§ What to work on
Work through the listing below, copying each line that carries the word "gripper".

§ Given information
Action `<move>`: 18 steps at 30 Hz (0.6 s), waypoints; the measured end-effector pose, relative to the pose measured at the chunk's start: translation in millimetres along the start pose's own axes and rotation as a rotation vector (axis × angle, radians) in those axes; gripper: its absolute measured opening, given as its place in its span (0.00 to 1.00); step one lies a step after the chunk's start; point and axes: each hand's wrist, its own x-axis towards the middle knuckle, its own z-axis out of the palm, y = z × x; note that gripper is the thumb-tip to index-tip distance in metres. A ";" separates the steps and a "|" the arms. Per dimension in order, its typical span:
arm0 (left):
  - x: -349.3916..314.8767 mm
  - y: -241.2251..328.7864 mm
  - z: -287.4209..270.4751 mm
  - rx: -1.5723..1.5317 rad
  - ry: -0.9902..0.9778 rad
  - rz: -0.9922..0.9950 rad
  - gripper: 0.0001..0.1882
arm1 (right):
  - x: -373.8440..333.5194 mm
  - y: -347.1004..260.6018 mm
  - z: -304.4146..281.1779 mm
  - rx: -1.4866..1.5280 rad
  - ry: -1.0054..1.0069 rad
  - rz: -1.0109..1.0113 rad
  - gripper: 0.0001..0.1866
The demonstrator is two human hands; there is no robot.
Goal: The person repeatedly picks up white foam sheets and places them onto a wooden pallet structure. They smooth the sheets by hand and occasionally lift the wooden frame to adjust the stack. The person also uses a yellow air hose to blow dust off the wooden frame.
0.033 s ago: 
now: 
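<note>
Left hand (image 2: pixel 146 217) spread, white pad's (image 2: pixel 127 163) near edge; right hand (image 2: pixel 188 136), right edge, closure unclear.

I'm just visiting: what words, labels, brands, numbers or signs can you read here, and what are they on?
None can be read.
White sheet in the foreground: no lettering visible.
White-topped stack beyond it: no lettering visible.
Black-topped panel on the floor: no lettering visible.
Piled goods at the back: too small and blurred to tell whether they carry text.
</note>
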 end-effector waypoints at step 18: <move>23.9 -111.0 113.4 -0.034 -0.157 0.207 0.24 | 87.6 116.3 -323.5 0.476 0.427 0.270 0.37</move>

§ Response area
Action `<move>`: 18 steps at 30 Hz (0.6 s), waypoints; the measured end-effector pose, relative to the pose measured at the chunk's start: translation in millimetres along the start pose's own axes and rotation as a rotation vector (axis × angle, radians) in those axes; gripper: its absolute measured opening, given as its place in its span (0.00 to 1.00); step one lies a step after the chunk's start; point and axes: each hand's wrist, its own x-axis towards the middle knuckle, its own z-axis out of the palm, y = z × x; note that gripper is the thumb-tip to index-tip distance in metres. A ";" separates the steps and a "|" the arms. Per dimension in order, its typical span:
  - gripper: 0.0001..0.1882
  - gripper: 0.0001..0.1866

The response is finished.